→ **Exercise instructions**:
Here the job is to transcribe the data verbatim while leaving each picture out.

→ **Data section**:
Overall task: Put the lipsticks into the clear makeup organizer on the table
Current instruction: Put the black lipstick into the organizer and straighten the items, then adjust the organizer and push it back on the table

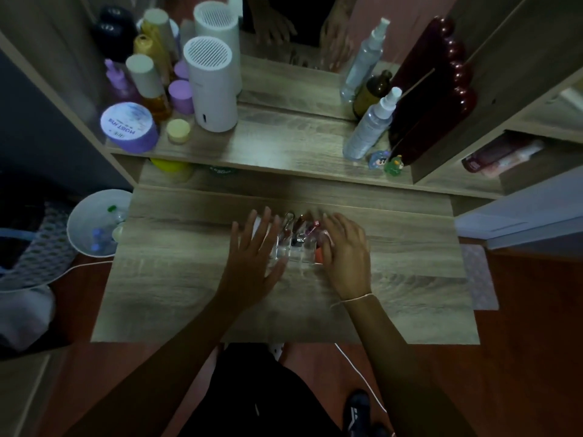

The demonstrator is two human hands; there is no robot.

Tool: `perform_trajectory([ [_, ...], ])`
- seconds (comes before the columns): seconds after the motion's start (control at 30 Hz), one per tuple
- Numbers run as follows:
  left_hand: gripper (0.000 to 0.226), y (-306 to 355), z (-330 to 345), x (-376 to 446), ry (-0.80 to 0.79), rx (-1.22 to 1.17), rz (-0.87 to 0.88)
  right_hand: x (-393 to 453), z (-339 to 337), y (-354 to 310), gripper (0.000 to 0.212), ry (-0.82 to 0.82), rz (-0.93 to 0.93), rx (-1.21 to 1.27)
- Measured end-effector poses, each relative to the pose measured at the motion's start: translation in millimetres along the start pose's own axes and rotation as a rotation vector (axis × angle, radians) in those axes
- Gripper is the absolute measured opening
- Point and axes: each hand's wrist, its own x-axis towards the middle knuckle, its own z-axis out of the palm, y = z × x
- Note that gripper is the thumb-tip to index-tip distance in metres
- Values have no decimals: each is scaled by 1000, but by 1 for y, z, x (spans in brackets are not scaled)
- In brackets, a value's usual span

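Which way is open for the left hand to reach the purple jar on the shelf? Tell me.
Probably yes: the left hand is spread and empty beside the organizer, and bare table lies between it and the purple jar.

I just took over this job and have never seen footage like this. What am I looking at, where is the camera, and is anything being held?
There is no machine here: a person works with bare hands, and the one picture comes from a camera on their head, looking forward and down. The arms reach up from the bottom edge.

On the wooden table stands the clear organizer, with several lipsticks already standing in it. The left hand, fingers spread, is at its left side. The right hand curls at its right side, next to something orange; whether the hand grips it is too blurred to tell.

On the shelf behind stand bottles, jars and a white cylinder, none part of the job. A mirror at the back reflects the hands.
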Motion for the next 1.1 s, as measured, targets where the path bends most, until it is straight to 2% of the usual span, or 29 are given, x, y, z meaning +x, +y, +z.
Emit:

→ **Exercise solution**:
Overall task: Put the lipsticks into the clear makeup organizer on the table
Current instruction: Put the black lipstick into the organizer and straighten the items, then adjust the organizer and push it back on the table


The demonstrator is two human hands; there is no robot.

Tool: `perform_trajectory([ [_, ...], ])`
- seconds (comes before the columns): seconds after the motion's start (control at 30 Hz), one per tuple
- Numbers run as follows:
  left_hand: gripper (0.000 to 0.226), y (-306 to 355), z (-330 to 345), x (-376 to 446), ry (-0.80 to 0.79), rx (-1.22 to 1.17), rz (-0.87 to 0.88)
  right_hand: x (-393 to 453), z (-339 to 337), y (-354 to 310), gripper (0.000 to 0.212), ry (-0.82 to 0.82), rz (-0.93 to 0.93), rx (-1.21 to 1.27)
- Measured end-effector poses, each relative to the pose measured at the motion's start: translation in millimetres along the start pose's own axes and rotation as a rotation vector (axis × angle, radians) in those axes
- Gripper is the absolute measured opening
- Point and axes: each hand's wrist, its own x-axis towards the middle knuckle, its own z-axis out of the palm, y = z × x
- Note that gripper is the thumb-tip to index-tip distance in metres
- Values have no decimals: each is scaled by 1000, but by 1 for y, z, x (spans in brackets are not scaled)
- In brackets, a value's usual span

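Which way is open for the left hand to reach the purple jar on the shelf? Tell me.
Probably yes: the left hand is spread and empty beside the organizer, and bare table lies between it and the purple jar.

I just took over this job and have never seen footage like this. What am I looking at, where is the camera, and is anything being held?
There is no machine here: a person works with bare hands, and the one picture comes from a camera on their head, looking forward and down. The arms reach up from the bottom edge.

On the wooden table stands the clear organizer, with several lipsticks already standing in it. The left hand, fingers spread, is at its left side. The right hand curls at its right side, next to something orange; whether the hand grips it is too blurred to tell.

On the shelf behind stand bottles, jars and a white cylinder, none part of the job. A mirror at the back reflects the hands.
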Motion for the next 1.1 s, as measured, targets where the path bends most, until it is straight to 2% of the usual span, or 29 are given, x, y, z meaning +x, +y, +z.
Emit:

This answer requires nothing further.